My Papaw, Doc Hillin, was 23 at the time and worked at a service station for the Panhandle Refining Co. in Wichita Falls. The definition of a working class man, he barely had two cents to rub together. Despite his empty pockets, he was a bonafide romantic and in 1926 he was madly, deeply in love.
He had married my Mamaw, Virginia Walker, back in 1924. She was a tall, strong woman of Scottish descent who had a quick wit and feisty disposition that stayed with her well into her 90's.
"Doc" and Virginia Hillin as newlyweds. With no money for a wedding reception they married at a courthouse.
When the two got hitched, Doc didn't have enough money for a wedding present but knew exactly what Virginia had always wanted: a silver set of her very own. She never bugged him about it -- that wasn't her style -- but Doc knew that if the time ever came he'd do anything to get it for her.
As luck would have it, that time came in the summer of '26.
One day while working at the station, a man walked in who happened to sell silver. My Papaw wanted to seize the the opportunity, but unfortunately he was short on cash -- as in he had none. Zilch. Zero.
What he did have was an old Ford, which he had recently purchased for $35.60 so he wouldn't have to walk to work anymore; he desperately needed it. But he wasn't thinking straight. He was a man in love.
The silver-seller offered Doc a trade: his old Ford for a beautiful silver set. Doc accepted without hesitation.
He went home that day and presented the set to his new, young wife, who was shocked beyond belief. She never saw it coming.

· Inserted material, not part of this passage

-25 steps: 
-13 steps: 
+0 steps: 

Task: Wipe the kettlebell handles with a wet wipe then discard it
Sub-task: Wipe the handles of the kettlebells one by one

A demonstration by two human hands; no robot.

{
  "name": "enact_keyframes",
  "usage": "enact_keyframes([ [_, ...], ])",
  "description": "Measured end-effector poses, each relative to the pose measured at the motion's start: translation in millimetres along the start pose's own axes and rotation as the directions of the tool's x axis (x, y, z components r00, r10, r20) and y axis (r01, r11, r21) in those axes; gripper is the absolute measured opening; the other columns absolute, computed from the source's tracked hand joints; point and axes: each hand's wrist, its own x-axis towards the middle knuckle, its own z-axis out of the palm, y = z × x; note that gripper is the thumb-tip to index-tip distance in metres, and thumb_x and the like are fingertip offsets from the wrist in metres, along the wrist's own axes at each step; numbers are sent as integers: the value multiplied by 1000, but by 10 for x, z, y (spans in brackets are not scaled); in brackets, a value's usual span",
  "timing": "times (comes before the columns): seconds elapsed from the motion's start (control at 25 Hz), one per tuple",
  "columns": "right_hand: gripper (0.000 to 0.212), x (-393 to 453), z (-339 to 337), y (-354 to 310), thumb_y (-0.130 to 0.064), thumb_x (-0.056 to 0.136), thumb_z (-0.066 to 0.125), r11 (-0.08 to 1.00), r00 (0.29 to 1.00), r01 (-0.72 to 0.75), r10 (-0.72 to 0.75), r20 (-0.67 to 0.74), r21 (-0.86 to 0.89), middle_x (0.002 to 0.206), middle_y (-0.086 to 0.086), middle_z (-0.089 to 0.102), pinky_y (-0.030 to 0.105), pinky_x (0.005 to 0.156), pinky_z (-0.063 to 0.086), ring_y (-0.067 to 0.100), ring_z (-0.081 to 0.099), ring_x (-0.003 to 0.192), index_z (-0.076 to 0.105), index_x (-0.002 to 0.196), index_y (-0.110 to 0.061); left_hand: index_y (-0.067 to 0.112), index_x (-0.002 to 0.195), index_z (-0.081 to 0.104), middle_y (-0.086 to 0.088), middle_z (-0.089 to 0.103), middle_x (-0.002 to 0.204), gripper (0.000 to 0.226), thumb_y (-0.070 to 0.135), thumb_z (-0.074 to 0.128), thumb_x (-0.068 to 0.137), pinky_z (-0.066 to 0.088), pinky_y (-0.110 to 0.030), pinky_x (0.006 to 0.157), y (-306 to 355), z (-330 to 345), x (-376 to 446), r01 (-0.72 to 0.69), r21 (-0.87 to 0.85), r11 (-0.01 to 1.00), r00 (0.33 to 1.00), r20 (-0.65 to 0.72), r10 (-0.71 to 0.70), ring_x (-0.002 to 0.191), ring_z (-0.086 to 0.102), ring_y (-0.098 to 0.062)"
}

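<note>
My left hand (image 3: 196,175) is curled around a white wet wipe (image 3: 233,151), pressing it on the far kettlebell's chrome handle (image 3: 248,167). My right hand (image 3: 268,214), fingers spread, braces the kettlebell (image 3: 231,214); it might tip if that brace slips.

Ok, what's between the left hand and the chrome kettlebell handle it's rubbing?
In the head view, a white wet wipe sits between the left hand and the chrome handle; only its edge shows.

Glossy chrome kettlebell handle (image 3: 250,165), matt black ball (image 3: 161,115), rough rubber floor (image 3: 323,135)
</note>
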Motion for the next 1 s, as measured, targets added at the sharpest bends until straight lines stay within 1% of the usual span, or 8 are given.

I know all this because my Papaw wrote it down in 1987 when he gave us that same silver set. The set is now almost a century old.
"It has been in our home since 1926," he wrote. "It is getting old like me. We hope you will like it."
Silverware set from 1926, with letter
In the letter, he also explained that he didn't really "need" the car, but my Mamaw, who didn't have a lying bone in her body, later informed me that because of the trade, he had to walk to work every day for the next few years -- in Texas, where on some days it's so hot you can cook an egg on the sidewalk.
"Doc" Hillin walking to work, late 1920's Texas
Love, as we all know, is a funny thing and many people may never get to
truly
experience it -- the all-encompassing, cuts you to the core kind of love that makes you rethink everything you once knew. François de La Rochefoucauld, a 17th-century author, said it best: "True love is like ghosts, which everyone talks about and few have seen."
Luckily for me, I have seen it, all thanks to my Papaw -- and now as an adult, I know how to give it.
Even into his 80s and 90s, I watched him love and adore my Mamaw as if no time had passed. I'm sure their relationship had its ups and downs as all relationships do, but this was a man who would hug her in the evening, hold her hand at the table, sneak kisses in the kitchen corner, thank her for making dinner and looked at her like she was the only woman in the world.
But what I love most about this one small story in a long line of others from their decades-long marriage is not that he bought her the silverware, but that he never regretted it.
He never once complained about walking to work and sixty years later, when passing the prized set down to his grandchildren, he remembered his Ford as a car "which I did not need." He had two feet after all.
Now, that's a love we can all learn from.
Doc and Virginia Hillin as newlyweds (left), then in 1987 (right).